> Try it:
Search the entries for the word "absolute". Copy every line where it turns up.

> Dataset records:
+-------+

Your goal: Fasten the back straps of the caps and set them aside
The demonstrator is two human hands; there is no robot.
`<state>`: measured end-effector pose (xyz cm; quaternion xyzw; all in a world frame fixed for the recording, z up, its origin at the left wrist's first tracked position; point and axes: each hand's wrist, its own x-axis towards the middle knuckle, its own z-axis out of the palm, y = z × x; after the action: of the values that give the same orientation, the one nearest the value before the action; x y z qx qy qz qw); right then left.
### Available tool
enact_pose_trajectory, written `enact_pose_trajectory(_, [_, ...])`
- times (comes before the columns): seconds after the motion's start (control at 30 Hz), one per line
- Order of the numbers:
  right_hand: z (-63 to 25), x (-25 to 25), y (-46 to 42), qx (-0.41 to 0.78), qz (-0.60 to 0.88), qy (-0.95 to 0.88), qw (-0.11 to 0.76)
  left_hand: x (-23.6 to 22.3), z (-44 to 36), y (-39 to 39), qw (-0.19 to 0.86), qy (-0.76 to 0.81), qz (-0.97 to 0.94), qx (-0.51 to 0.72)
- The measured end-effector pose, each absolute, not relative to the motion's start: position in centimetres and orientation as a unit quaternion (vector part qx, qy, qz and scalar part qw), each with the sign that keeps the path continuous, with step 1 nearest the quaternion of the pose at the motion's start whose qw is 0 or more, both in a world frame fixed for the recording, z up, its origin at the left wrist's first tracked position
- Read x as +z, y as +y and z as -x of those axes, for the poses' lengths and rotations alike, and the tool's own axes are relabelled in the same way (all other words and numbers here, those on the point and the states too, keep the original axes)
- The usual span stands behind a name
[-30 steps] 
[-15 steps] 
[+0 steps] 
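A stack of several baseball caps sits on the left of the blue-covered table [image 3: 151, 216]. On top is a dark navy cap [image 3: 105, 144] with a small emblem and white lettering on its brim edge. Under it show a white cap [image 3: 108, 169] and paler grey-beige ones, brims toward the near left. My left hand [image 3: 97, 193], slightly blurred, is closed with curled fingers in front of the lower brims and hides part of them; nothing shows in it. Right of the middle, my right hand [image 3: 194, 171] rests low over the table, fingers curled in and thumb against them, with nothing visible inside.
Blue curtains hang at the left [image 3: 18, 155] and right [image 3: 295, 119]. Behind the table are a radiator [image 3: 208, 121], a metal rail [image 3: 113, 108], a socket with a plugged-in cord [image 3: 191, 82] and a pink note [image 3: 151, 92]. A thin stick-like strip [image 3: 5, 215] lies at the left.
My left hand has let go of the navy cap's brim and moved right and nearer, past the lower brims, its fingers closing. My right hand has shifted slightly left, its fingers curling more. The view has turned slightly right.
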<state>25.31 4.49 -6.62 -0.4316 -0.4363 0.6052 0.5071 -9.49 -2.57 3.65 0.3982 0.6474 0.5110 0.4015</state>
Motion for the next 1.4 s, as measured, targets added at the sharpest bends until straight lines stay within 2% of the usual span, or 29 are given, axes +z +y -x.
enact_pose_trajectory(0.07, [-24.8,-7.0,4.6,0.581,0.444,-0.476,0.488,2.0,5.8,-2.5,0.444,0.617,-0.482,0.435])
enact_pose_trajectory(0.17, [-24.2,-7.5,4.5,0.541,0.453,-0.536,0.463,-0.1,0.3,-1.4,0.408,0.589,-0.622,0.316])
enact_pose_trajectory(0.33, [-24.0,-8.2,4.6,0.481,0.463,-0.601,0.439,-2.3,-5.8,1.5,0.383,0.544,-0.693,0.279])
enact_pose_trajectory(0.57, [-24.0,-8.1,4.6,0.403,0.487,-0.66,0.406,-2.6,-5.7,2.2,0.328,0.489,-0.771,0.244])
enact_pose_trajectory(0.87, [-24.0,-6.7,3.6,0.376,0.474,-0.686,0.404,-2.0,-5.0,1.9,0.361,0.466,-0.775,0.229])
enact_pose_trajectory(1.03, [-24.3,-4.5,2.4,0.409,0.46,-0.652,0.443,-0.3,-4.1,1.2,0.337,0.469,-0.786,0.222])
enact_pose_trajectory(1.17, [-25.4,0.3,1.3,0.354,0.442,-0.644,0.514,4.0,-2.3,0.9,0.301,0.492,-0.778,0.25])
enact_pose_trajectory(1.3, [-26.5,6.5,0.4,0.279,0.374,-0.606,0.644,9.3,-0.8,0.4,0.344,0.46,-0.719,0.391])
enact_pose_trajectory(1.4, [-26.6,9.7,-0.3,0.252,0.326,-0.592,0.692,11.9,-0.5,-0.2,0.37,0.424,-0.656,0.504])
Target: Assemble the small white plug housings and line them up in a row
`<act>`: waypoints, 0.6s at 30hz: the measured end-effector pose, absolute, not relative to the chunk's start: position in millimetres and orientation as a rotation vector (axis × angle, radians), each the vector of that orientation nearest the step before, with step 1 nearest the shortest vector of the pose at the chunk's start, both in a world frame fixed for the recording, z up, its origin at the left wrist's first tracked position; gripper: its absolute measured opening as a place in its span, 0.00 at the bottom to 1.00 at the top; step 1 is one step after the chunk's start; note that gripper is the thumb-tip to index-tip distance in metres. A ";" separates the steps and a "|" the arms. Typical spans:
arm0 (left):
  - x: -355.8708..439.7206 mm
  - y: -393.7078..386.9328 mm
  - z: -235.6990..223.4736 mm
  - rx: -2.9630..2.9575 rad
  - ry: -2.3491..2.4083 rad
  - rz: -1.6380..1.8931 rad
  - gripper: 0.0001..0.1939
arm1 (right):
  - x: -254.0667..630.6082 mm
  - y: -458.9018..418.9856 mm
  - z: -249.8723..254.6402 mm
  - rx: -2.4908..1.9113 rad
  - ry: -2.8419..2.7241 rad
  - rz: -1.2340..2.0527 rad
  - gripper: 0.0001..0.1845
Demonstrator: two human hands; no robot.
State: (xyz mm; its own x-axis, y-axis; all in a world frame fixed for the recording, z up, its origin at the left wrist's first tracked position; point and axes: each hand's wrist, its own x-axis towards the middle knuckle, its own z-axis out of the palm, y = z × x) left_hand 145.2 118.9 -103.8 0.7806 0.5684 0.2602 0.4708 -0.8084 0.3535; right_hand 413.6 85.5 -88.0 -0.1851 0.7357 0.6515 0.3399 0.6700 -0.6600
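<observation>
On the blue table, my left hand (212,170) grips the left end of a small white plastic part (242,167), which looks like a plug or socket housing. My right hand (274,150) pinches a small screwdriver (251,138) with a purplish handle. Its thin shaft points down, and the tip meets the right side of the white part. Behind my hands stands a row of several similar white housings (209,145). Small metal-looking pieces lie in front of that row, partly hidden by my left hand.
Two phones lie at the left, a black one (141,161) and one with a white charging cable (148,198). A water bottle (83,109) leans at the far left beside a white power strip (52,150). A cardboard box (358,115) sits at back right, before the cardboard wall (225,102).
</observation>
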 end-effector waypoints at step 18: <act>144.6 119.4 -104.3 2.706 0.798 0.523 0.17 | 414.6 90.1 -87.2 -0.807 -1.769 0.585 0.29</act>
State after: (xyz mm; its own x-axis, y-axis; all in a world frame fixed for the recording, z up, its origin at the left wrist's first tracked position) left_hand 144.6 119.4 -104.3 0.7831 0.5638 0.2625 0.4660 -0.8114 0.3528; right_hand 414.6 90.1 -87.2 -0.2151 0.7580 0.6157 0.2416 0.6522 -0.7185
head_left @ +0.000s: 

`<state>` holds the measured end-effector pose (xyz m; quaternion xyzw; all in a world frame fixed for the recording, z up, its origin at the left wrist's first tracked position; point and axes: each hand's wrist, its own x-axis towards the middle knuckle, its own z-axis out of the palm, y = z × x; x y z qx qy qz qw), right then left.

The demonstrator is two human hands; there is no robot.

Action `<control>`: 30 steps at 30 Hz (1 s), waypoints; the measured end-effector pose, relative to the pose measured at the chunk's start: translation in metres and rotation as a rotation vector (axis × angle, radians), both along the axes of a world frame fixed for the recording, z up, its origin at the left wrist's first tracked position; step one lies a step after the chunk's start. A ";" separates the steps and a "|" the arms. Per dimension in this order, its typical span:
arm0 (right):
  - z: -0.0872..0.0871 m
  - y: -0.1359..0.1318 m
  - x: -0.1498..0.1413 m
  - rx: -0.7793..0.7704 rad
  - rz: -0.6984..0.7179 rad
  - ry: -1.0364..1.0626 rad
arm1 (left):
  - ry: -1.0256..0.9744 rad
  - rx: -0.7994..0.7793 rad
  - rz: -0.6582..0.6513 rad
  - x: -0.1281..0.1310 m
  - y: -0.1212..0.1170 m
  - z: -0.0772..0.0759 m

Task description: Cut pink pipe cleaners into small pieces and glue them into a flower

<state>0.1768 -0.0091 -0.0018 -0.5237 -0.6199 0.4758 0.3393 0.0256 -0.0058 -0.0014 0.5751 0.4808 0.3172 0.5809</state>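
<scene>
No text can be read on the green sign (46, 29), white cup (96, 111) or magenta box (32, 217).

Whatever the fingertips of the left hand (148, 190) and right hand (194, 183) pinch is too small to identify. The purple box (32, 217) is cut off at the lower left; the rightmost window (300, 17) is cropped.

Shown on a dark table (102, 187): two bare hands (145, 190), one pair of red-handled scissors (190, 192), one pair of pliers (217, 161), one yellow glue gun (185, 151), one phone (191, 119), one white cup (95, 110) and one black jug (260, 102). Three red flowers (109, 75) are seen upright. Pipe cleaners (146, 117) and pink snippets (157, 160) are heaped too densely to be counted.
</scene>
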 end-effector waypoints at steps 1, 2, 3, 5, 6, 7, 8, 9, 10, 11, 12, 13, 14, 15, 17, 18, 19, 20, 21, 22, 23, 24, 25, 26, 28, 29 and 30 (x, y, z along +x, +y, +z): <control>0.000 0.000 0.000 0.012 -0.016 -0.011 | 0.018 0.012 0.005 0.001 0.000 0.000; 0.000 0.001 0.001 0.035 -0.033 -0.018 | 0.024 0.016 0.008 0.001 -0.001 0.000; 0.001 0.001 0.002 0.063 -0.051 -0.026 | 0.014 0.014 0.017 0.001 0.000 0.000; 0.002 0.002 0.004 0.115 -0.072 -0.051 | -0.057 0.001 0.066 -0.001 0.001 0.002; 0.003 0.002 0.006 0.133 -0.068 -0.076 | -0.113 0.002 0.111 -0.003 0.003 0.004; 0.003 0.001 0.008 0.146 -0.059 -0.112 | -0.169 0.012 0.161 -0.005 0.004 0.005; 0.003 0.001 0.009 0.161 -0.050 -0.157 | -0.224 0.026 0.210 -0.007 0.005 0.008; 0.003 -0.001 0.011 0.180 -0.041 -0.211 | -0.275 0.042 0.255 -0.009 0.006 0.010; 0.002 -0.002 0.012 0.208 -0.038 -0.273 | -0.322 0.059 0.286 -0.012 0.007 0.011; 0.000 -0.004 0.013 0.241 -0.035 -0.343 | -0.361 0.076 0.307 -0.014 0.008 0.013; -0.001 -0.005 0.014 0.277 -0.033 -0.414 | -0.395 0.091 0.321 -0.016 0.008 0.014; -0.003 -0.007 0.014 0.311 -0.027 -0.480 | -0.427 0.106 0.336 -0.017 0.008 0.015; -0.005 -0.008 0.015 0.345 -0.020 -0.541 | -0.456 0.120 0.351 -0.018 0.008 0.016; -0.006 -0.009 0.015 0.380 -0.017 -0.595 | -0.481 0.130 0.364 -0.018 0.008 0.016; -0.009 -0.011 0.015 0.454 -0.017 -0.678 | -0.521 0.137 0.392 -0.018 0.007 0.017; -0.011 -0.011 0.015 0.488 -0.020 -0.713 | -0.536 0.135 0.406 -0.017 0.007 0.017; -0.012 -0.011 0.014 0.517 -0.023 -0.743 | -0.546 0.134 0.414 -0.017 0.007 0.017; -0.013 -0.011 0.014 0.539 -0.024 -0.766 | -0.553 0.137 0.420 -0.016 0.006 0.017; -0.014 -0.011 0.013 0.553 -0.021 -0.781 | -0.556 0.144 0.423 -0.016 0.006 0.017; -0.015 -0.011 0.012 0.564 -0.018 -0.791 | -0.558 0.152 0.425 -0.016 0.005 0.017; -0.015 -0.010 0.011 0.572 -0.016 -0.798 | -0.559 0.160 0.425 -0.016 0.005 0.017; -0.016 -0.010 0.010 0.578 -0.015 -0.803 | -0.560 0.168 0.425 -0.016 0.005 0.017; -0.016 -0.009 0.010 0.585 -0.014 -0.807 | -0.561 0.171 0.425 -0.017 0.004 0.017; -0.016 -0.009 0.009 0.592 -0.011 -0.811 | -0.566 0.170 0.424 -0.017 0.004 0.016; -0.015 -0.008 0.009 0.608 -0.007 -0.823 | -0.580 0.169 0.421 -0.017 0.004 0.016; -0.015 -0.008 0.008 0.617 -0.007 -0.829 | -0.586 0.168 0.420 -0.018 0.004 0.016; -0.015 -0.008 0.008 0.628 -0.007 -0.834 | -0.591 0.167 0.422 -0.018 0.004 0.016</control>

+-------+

> Reply:
- The measured end-effector pose, each absolute, not relative to the motion's start: position in centimetres and orientation as a unit quaternion (vector part qx, qy, qz and scalar part qw), each with the sign that keeps the path continuous, with step 1 nearest the quaternion of the pose at the motion's start whose qw is 0 or more, both in a world frame fixed for the recording, z up, its origin at the left wrist's first tracked position
`<act>`: waypoints, 0.6s at 30hz: the measured end-effector pose, absolute, not relative to the chunk's start: position in millimetres and orientation as a rotation vector (axis × angle, radians), each the vector of that orientation nearest the step before, with step 1 nearest the shortest vector of the pose at the chunk's start, both in a world frame fixed for the recording, z up, its origin at the left wrist's first tracked position; gripper: its absolute measured opening as a place in its span, 0.00 at the bottom to 1.00 at the top; step 1 is one step after the chunk's start; note that gripper is the thumb-tip to index-tip distance in metres. A ";" separates the steps and a "|" the arms. Typical spans:

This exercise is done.